• _Exercise instructions_:
Would you repeat each line below precisely as it stands?

• _Input data_:
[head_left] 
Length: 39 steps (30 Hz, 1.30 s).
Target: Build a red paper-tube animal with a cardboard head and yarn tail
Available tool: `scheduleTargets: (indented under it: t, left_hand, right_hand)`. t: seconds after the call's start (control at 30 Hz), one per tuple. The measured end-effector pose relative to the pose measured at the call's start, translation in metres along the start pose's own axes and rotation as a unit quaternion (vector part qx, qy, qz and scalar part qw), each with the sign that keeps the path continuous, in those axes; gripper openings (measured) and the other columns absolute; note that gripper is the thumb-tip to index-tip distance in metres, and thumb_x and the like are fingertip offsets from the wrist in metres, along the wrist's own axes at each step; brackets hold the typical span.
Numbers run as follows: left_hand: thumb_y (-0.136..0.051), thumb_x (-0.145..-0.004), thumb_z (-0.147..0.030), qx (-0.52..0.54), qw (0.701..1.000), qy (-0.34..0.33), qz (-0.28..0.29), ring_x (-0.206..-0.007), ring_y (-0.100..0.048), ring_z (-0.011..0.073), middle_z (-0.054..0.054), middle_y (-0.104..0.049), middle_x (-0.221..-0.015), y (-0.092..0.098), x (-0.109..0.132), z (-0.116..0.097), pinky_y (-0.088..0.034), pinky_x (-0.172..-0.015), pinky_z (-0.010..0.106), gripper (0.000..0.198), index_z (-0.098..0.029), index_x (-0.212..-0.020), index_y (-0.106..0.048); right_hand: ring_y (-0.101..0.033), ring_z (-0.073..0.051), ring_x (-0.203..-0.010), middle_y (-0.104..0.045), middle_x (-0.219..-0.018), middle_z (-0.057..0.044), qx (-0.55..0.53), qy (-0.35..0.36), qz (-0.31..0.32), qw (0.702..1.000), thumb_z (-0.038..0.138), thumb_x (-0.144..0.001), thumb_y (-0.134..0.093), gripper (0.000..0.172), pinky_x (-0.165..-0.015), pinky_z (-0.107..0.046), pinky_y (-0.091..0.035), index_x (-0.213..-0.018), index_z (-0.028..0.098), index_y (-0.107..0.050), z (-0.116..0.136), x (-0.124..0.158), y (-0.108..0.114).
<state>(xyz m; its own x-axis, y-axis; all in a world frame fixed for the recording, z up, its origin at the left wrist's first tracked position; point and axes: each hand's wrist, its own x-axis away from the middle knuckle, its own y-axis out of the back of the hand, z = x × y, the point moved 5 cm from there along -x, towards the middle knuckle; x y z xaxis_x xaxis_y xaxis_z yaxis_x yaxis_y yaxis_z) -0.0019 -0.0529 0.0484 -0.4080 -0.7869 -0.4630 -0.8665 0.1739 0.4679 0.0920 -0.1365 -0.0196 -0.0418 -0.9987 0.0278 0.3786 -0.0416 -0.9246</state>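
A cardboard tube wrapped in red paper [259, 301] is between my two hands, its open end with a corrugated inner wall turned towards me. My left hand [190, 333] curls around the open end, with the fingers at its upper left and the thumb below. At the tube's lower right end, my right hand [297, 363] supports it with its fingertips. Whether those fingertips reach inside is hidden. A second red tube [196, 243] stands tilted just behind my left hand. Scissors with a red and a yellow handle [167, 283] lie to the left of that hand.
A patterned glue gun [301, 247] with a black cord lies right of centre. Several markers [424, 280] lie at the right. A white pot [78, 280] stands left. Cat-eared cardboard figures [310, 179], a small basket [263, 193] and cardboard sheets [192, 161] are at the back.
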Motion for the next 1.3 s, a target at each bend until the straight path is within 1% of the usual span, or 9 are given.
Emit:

• _Exercise answer_:
[head_left] 
Length: 39 steps (30 Hz, 1.30 s).
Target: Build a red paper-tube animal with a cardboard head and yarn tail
Available tool: `scheduleTargets: (indented under it: t, left_hand, right_hand)`. t: seconds after the call's start (control at 30 Hz), one per tuple. The measured end-effector pose relative to the pose measured at the call's start, translation in metres along the start pose's own axes and rotation as a unit quaternion (vector part qx, qy, qz and scalar part qw), each with the sign that keeps the path continuous, in those axes; gripper openings (measured) and the other columns absolute; note that gripper is the thumb-tip to index-tip distance in metres, and thumb_x and the like are fingertip offsets from the wrist in metres, along the wrist's own axes at each step; brackets hold the typical span.
Numbers run as follows: left_hand: thumb_y (-0.136..0.051), thumb_x (-0.145..-0.004), thumb_z (-0.147..0.030), qx (-0.52..0.54), qw (0.701..1.000), qy (-0.34..0.33), qz (-0.28..0.29), ring_x (-0.206..-0.007), ring_y (-0.100..0.048), ring_z (-0.011..0.073), middle_z (-0.054..0.054), middle_y (-0.104..0.049), middle_x (-0.221..-0.015), y (-0.092..0.098), x (-0.109..0.132), z (-0.116..0.097), pinky_y (-0.088..0.034), pinky_x (-0.172..-0.015), pinky_z (-0.010..0.106), gripper (0.000..0.198), index_z (-0.098..0.029), index_x (-0.212..-0.020), index_y (-0.106..0.048); right_hand: ring_y (-0.101..0.033), ring_z (-0.073..0.051), ring_x (-0.203..-0.010), middle_y (-0.104..0.045), middle_x (-0.219..-0.018), middle_z (-0.057..0.044), qx (-0.55..0.53), qy (-0.35..0.36), qz (-0.31..0.32), qw (0.702..1.000), thumb_z (-0.038..0.138), thumb_x (-0.144..0.001), thumb_y (-0.134..0.093), gripper (0.000..0.172), pinky_x (-0.165..-0.015), pinky_z (-0.107..0.046), pinky_y (-0.091..0.035), index_x (-0.213..-0.018), index_z (-0.028..0.098), index_y (-0.107..0.050), z (-0.116..0.136), x (-0.124..0.158), y (-0.108..0.114).
<state>(xyz m; its own x-axis, y-axis; all in a world frame fixed for the recording, z up, its origin at the left wrist's first tracked position; point and axes: each hand's wrist, its own x-axis away from the middle knuckle, its own y-axis out of the back of the hand, z = x × y, the point moved 5 cm from there along -x, towards the middle knuckle; x y z xaxis_x xaxis_y xaxis_z yaxis_x yaxis_y yaxis_z) -0.0019 -0.0529 0.0484 -0.4080 -0.7869 -0.4630 -0.8665 0.1739 0.4679 0.0920 -0.1365 -0.0196 -0.0418 -0.9987 0.0278 0.3786 -0.0416 -0.9246</state>
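A cardboard tube wrapped in red paper [259, 301] is between my two hands, its open end with a corrugated inner wall turned towards me. My left hand [190, 333] curls around the open end, with the fingers at its upper left and the thumb below. At the tube's lower right end, my right hand [297, 363] supports it with its fingertips. Whether those fingertips reach inside is hidden. A second red tube [196, 243] stands tilted just behind my left hand. Scissors with a red and a yellow handle [167, 283] lie to the left of that hand.
A patterned glue gun [301, 247] with a black cord lies right of centre. Several markers [424, 280] lie at the right. A white pot [78, 280] stands left. Cat-eared cardboard figures [310, 179], a small basket [263, 193] and cardboard sheets [192, 161] are at the back.
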Motion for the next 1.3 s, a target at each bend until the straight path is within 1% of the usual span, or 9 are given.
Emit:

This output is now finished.